Task objective: Could the lines from the top of the material to the line that contains "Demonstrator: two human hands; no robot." be retyped exactly, both included and pictures omitted?

Supplied records:

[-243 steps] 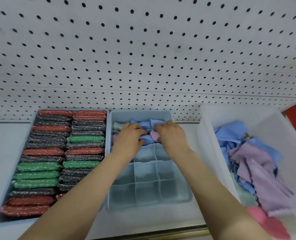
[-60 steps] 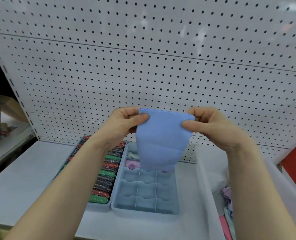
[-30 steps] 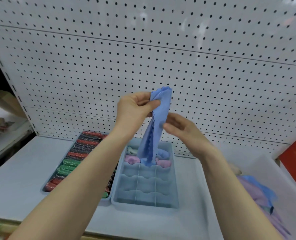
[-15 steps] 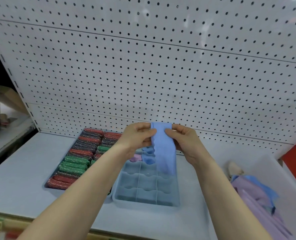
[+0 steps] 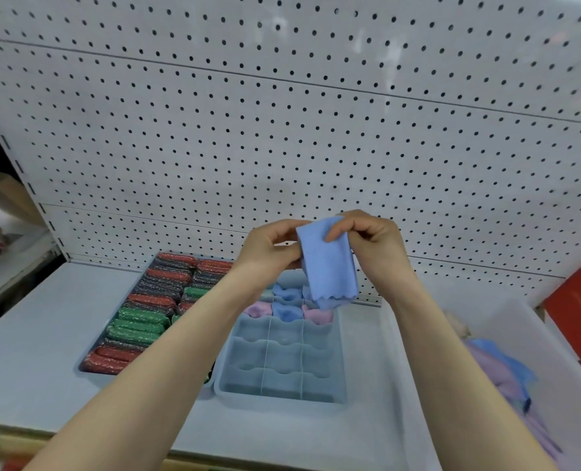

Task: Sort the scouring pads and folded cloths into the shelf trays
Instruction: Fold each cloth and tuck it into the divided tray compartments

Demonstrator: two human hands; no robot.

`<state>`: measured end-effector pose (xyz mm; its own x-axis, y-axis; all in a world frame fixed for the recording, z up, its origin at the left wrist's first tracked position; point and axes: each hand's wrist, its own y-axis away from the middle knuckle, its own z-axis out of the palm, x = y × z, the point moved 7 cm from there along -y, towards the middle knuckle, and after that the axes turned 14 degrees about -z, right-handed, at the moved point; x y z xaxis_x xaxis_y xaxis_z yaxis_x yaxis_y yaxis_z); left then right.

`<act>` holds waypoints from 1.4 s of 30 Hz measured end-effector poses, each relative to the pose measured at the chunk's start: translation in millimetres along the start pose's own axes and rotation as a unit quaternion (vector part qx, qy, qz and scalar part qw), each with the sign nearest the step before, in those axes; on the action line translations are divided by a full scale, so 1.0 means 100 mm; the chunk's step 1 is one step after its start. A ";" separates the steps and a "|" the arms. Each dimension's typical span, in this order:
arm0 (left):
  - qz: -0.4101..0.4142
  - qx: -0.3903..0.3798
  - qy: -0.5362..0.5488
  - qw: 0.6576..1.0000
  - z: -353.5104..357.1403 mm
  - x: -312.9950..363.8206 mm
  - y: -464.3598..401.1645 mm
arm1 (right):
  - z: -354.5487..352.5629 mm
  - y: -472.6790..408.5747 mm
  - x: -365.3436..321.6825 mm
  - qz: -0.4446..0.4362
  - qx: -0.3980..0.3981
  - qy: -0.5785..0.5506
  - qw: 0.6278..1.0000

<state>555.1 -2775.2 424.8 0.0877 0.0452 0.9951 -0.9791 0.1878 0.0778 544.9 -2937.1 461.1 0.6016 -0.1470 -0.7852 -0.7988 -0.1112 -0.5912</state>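
Holding a folded blue cloth (image 5: 328,263) up before the pegboard (image 5: 282,124), both hands meet at its top edge in the head view, the only one given. The left hand (image 5: 270,248) pinches the cloth's upper left corner between thumb and curled fingers (image 5: 284,232); the right hand (image 5: 372,246) grips the upper right corner, its fingers bent over the front of the fabric. The cloth hangs straight down from the fingers, its scalloped lower hem free in the air.

Directly below the fingers sits the divided tray (image 5: 279,355) on the shelf (image 5: 27,334). Its far compartments hold rolled cloths (image 5: 284,305) in blue, pink and a pale shade, and the hanging hem overlaps the far right one from this angle; whether it touches cannot be told. The nearer compartments show only bare plastic.

Left of the fingers and lower, touching the divided tray's side, a second tray (image 5: 88,370) is packed with scouring pads (image 5: 139,321) in red, green and dark speckled rows.

Right of the fingers and lower, a translucent white bin (image 5: 398,368) holds loose cloths (image 5: 500,372) in lilac and blue. A red box (image 5: 578,307) stands beyond it at the frame's edge.
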 end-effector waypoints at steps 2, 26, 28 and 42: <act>0.004 0.022 0.010 1.000 -0.03 0.01 0.00 | 0.03 0.02 -0.03 -0.015 -0.013 -0.019 1.000; -0.097 0.046 -0.006 0.994 -0.20 -0.14 0.09 | 0.30 0.20 0.15 0.095 -0.068 -0.079 0.990; -0.106 0.067 0.022 0.992 -0.27 -0.16 0.09 | 0.34 0.24 0.12 0.079 -0.132 -0.097 0.983; -0.058 -0.026 -0.003 0.998 -0.25 -0.27 0.23 | 0.37 0.39 0.35 0.169 0.005 -0.117 0.979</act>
<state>534.7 -2747.9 398.6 0.1989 0.0135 0.9799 -0.9517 0.2415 0.1899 535.3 -2910.3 403.8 0.2865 0.0556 -0.9564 -0.9531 -0.0854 -0.2905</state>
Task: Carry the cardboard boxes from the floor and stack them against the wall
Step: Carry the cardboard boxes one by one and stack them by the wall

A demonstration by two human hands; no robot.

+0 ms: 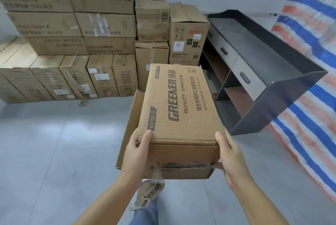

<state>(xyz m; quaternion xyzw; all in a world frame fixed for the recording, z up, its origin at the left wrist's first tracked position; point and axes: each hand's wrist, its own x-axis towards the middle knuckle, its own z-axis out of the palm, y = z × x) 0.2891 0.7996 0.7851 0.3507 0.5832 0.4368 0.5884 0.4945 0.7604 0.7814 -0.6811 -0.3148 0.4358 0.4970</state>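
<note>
Item: GREENER cardboard box (174,104), carried clear of the floor (54,143), long axis pointing ahead. Left hand (135,149) and right hand (231,153) grip its near corners; fingers wrap beneath, thumbs press on top. Loose flap (130,126) hangs open beyond the left fingers; torn tape (151,193) dangles below them. Stacked boxes (81,43) stand against the wall, well ahead of the fingers. Handling advice: keep the box level, support the underside, and mind the black cabinet (263,72) to the right.
</note>
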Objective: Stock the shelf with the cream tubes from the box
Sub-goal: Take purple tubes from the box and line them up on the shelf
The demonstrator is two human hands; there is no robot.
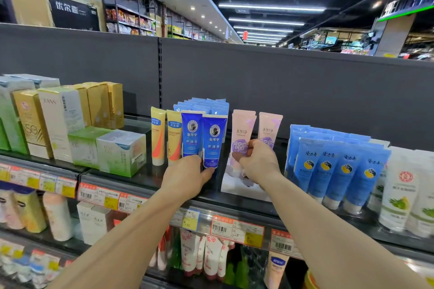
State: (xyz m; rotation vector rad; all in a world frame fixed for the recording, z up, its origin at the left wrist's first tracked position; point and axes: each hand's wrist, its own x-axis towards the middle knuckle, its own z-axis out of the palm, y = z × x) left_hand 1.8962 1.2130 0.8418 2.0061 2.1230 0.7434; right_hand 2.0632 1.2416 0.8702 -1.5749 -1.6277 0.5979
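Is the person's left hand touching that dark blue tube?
Touching. The head view shows the left hand with its thumb against the bottom of the dark blue tube.

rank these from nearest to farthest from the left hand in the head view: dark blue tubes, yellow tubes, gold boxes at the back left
1. Dark blue tubes: the left hand touches them at their base.
2. Yellow tubes: just left of the blue ones, above the hand.
3. Gold boxes: far back on the left of the shelf.

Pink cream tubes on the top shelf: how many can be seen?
2 clearly: one pink plastic cream tube in the right hand, another just to its right. An edge behind the first suggests more hidden.
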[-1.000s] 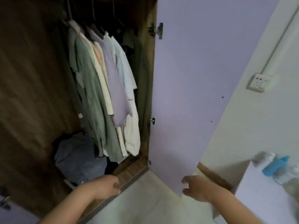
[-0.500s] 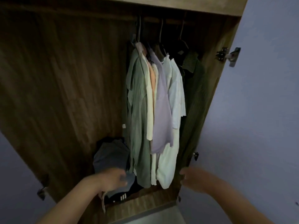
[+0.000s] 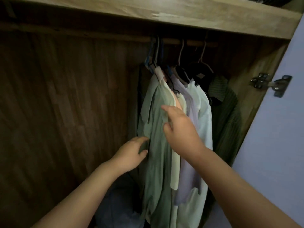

Result of this task:
[-243 steps] 
[-60 steps] 
[-30 steps] 
[-15 steps] 
[+0 steps] 

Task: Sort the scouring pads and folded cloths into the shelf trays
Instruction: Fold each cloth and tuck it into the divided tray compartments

Demonstrator: two human hands; no robot.

That is the complete answer.